## Your task
Begin at the first line below and copy each line exactly, ending with the line where "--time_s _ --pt" appears.

## Material provided

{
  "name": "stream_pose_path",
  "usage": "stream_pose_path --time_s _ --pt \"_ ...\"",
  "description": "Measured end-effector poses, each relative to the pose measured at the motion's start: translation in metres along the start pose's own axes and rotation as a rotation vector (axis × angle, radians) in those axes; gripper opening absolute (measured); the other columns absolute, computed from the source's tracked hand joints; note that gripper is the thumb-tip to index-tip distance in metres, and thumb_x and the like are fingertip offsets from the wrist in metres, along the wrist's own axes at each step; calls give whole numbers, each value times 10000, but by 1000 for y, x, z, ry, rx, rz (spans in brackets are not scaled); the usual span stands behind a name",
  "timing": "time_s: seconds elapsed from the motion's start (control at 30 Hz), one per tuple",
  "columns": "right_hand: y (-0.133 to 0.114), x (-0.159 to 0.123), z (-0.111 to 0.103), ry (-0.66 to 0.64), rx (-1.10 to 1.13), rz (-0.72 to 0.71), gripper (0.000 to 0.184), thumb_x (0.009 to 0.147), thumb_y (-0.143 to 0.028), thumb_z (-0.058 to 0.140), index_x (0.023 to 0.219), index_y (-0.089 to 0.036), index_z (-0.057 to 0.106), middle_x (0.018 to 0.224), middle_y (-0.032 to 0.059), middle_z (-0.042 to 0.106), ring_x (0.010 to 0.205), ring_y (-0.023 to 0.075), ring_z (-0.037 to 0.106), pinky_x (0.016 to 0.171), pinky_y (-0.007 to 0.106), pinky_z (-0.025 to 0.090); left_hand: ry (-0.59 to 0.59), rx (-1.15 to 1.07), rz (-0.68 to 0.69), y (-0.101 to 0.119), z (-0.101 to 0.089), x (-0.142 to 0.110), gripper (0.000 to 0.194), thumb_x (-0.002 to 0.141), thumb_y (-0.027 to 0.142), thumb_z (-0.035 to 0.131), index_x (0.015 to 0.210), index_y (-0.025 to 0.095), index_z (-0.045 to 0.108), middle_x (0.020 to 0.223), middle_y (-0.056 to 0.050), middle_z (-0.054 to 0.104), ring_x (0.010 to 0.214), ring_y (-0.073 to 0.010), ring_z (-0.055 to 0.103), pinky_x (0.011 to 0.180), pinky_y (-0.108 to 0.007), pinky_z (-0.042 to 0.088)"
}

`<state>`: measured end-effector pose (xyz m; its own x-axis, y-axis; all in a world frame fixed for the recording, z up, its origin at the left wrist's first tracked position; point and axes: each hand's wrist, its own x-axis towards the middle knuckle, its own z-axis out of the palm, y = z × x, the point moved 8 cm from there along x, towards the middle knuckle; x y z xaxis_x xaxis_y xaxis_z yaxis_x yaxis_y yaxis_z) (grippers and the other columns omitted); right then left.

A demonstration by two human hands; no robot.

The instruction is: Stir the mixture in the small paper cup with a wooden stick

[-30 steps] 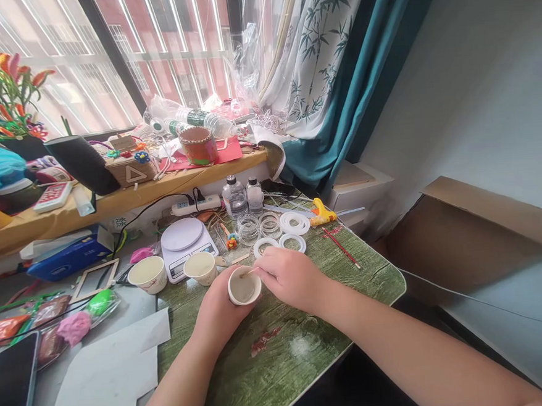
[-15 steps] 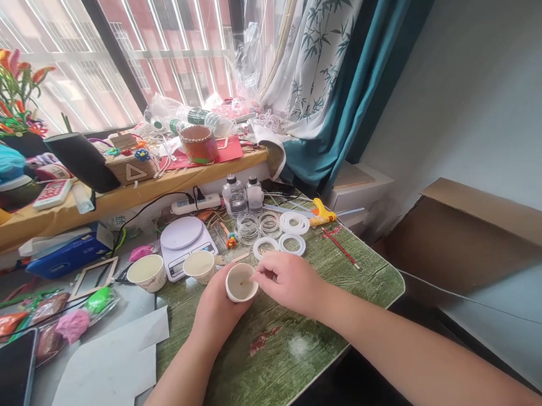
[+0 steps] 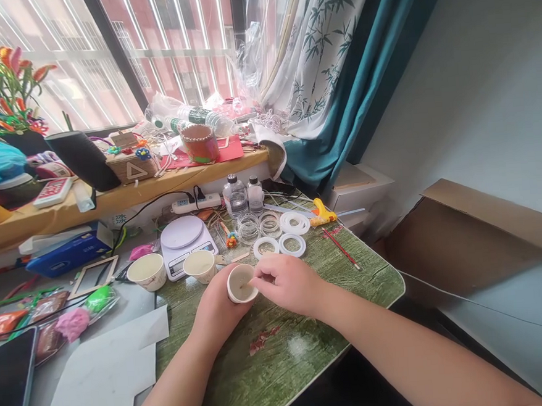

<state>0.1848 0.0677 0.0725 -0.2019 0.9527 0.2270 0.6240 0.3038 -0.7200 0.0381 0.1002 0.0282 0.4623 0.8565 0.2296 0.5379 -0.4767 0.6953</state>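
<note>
Looks like stirring. Gripping the paper cup (image 3: 233, 277) in the left hand (image 3: 218, 300), fingers curled round the outside, over the green table (image 3: 360, 289), just beside the second cup (image 3: 205, 277); can't tell if resting or lifted. Pinching a thin stick (image 3: 250, 283) in the right hand (image 3: 288, 283), thumb and forefinger closed down to it, angled over the near rim into the cup. To do it well: hold the cup level, sweep slow round the wall and bottom corner, scrape the sides, don't whip, or risk folding in bubbles. Pinch higher if there's length to spare, to clear the rim. Steady with the left, without squeezing; probably soft enough to buckle. Hard to make out: the stick's lower end, fill level, liquid versus cup bottom inside. Can't see the left fingertips behind the cup or what's under the right palm. Can't read the display on the kitchen scale (image 3: 183, 234). Only partly in frame at far left: a phone (image 3: 9, 385), cut off by the edge.
</note>
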Motion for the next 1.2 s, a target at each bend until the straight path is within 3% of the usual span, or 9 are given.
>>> stream_pose_path --time_s 0.23,0.33,0.67,0.77,1.1,1.2 --pt "3 1 1 13 40 1 159 946 -167 674 788 -176 661 781 -11 618 757 131 540 691 252 368 -2 -4 22 1 1 0 286 858 313 740 1127 253 663 1059 -24 769 911 -235 732 780 -344 583" --pt "5 2 -2 84 1 8 170 947 -176 676 780 -174 647 790 -6 607 748 134 525 679 260 356 -8 -12 28 1 1 0 300 858 297 741 1144 254 661 1087 -25 766 945 -236 730 806 -345 581" --pt "11 5 2 27 62 33 184 946 -196 682 763 -185 661 741 -19 601 723 131 535 652 257 359 -31 -21 -1 -3 3 -1 337 843 260 751 1164 270 648 1101 -13 755 956 -233 727 816 -345 571" --pt "11 5 -3 85 46 24 183 951 -204 675 769 -182 664 756 -13 603 738 134 535 661 259 358 -29 -20 2 -2 3 -1 330 843 267 752 1156 268 648 1107 -15 755 969 -237 726 822 -348 571" --pt "15 4 4 -13 65 70 172 943 -200 645 771 -187 632 704 -33 580 683 121 505 623 249 323 -38 -9 8 0 4 0 311 857 287 752 1149 273 647 1084 -8 760 924 -227 724 782 -342 567" --pt "14 4 1 23 56 56 181 956 -202 625 775 -187 622 715 -32 580 697 121 508 635 249 326 -25 3 13 1 3 -1 324 846 285 760 1151 275 650 1100 -9 763 945 -232 728 796 -347 569"
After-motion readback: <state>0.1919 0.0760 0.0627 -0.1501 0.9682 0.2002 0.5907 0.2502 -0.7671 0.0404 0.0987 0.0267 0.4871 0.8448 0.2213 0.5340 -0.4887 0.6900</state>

## Reply
{
  "name": "stream_pose_path",
  "usage": "stream_pose_path --time_s _ --pt \"_ ...\"",

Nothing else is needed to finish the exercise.